## What this task involves
Lines from the records below that contain the word "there" are to be copied out.

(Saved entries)
■ ■ ■ ■

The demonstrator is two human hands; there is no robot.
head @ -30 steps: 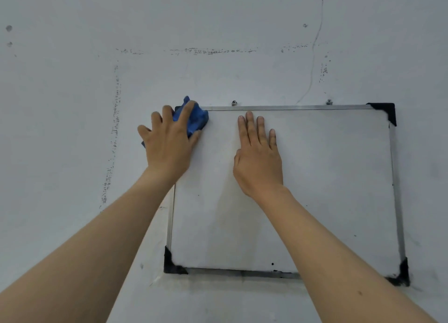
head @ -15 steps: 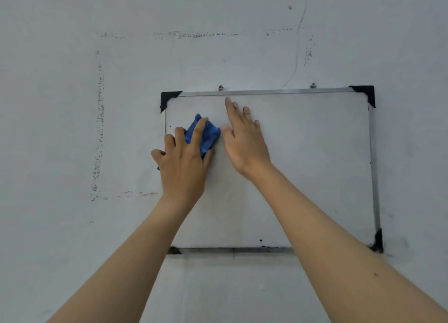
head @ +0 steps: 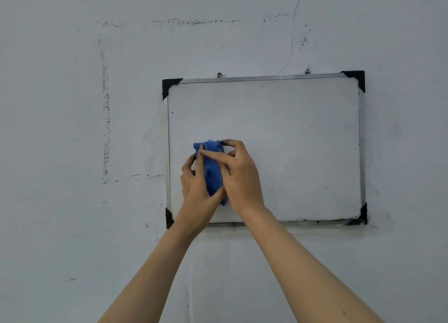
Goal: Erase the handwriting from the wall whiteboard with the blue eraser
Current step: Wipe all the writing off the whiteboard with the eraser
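Note:
A small whiteboard [head: 291, 141] with a metal frame and black corner caps hangs on the wall. Its surface looks white, with only a few tiny dark specks and no readable writing. The blue eraser [head: 212, 170] is in front of the board's lower left area, held upright between both hands. My left hand [head: 197, 184] grips its left side, fingers curled over it. My right hand [head: 240, 175] grips its right side, with dark-smudged fingertips over the top edge. The hands hide the eraser's lower part.
The pale wall [head: 72, 225] carries a rectangular outline of dark marks [head: 106, 119] to the left of and above the board. A thin crack [head: 292, 32] runs down to the board's top edge, where two screws [head: 219, 74] hold it.
My left hand brought the eraser down from the board's top left corner to its lower left part. My right hand left the board's surface and took hold of the eraser too.

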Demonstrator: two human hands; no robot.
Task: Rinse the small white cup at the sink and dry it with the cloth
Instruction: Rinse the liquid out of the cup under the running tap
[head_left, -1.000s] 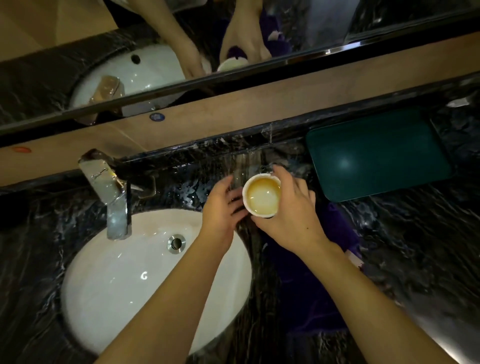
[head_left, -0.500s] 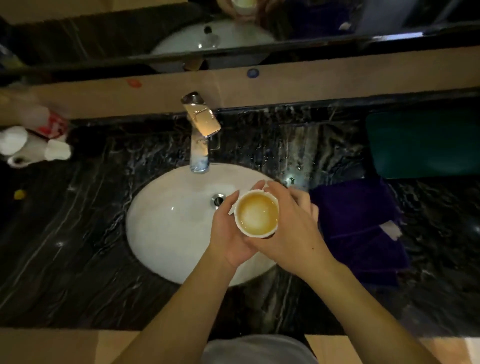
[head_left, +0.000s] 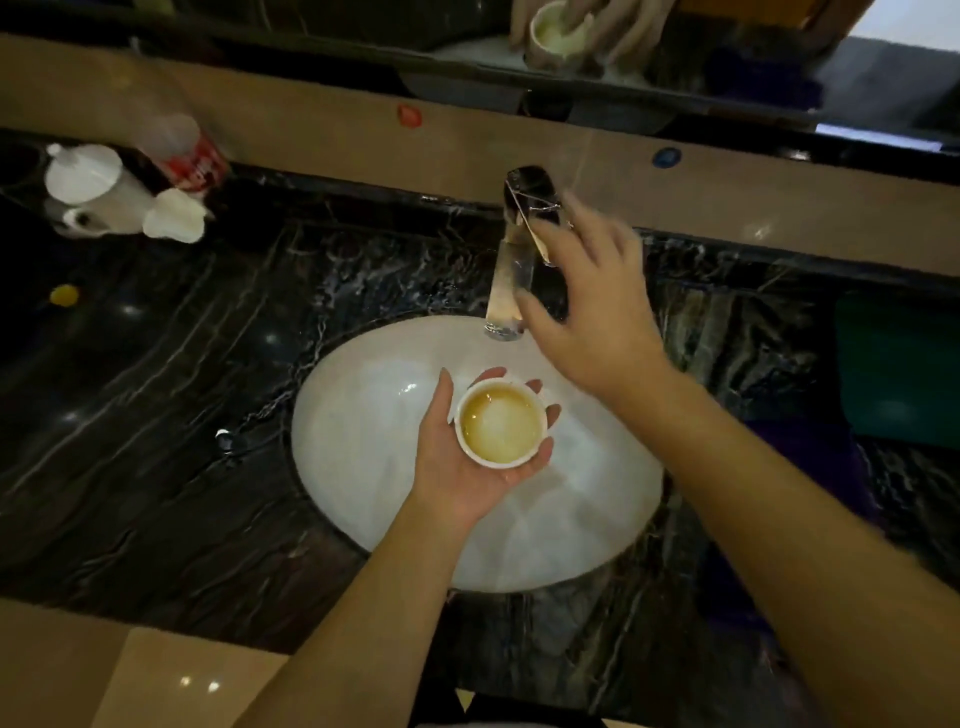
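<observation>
**Cup held over basin, tap not yet running**

Nearest you, your left hand (head_left: 467, 452) cradles the small white cup (head_left: 500, 421) upright, fingers curled around its wall and clamped on it, over the middle of the white oval basin (head_left: 374, 467). The cup holds a shallow yellowish liquid; tip that out first, low over the basin, so nothing splashes onto the black marble counter (head_left: 156, 441).

Beyond it, your right hand (head_left: 587, 306) reaches at the chrome faucet (head_left: 511, 270), fingers spread apart and holding nothing; whether they touch the lever I cannot tell, as the hand is blurred. No water is visible. I judge a gentle flow best, with the cup brought forward under the spout.

The basin gives open room on all sides of the cup. The purple cloth (head_left: 810, 467) lies to the right, partly hidden by your forearm. At far left stand a white teapot (head_left: 88, 182) and a red-labelled can (head_left: 195, 161), well apart from your working area.
</observation>
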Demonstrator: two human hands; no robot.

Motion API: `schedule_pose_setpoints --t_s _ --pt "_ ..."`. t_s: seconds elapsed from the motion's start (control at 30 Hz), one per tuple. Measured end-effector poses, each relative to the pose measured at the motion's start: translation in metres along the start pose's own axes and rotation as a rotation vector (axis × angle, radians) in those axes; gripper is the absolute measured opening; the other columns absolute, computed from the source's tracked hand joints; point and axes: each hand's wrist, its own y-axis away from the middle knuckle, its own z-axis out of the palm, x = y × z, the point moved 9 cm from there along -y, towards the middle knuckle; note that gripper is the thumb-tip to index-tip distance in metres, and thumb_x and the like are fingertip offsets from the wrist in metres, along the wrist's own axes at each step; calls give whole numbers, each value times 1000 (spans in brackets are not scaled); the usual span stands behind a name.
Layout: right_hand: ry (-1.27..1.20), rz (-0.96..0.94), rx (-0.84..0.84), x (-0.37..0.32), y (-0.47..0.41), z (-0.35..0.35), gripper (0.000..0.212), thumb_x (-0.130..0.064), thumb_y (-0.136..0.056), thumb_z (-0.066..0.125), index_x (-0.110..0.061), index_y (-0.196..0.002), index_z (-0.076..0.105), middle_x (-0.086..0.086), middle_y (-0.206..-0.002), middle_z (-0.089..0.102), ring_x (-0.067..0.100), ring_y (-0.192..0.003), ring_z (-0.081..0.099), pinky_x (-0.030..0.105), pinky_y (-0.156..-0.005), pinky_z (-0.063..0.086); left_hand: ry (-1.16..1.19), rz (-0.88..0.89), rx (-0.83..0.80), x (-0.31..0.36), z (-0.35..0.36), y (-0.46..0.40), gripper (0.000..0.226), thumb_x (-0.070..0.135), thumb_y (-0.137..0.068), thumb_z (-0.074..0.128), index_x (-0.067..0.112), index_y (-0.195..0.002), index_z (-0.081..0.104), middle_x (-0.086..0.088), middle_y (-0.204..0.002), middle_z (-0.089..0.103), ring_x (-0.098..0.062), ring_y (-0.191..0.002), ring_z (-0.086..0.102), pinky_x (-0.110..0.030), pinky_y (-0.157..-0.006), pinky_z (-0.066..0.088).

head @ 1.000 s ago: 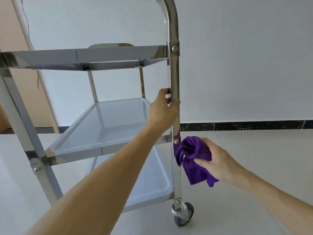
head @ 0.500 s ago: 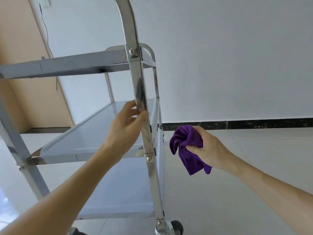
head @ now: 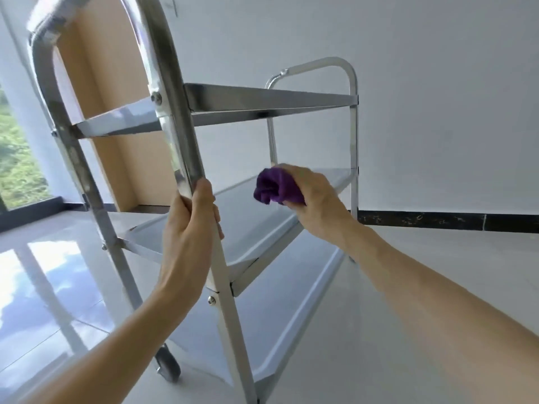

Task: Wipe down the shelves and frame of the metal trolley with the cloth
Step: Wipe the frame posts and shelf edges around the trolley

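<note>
The metal trolley (head: 262, 100) has three shelves and shiny upright posts. My left hand (head: 189, 225) grips the near post (head: 178, 141) between the top and middle shelves. My right hand (head: 313, 199) holds a bunched purple cloth (head: 275, 188) over the middle shelf (head: 248, 225), reaching in from the right side. Whether the cloth touches the shelf surface I cannot tell. The bottom shelf (head: 291, 330) lies below, partly hidden by my arms.
A castor wheel (head: 167, 367) shows under the near left leg. The floor (head: 437, 272) is glossy pale tile. A white wall with a dark skirting (head: 437, 221) stands behind, a beige panel (head: 110, 112) and a window (head: 17, 158) at the left.
The view has swung round to the trolley's side. My right hand moved the cloth from beside the post to over the middle shelf. My left hand now closes round the post.
</note>
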Motion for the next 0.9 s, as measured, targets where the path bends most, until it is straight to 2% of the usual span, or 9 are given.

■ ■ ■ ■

## Solution for this exercise
The demonstrator is two human hands; there is no robot.
Motion API: `schedule_pose_setpoints --t_s _ --pt "_ ..."`. t_s: seconds elapsed from the motion's start (control at 30 Hz), one per tuple. Measured end-effector poses, each relative to the pose measured at the motion's start: translation in metres along the start pose's own axes and rotation as a rotation vector (axis × angle, radians) in those axes; gripper is the absolute measured opening; the other columns absolute, computed from the source's tracked hand joints; point and axes: each hand's wrist, its own y-axis away from the middle knuckle, its own z-axis out of the palm, x = y × z, the point moved 9 cm from there along -y, towards the middle knuckle; note that gripper is the thumb-tip to index-tip distance in metres, and thumb_x and the like are fingertip offsets from the wrist in metres, along the wrist's own axes at each step; calls give whole numbers, each value times 1000 (spans in brackets are not scaled); the usual span stands behind a name.

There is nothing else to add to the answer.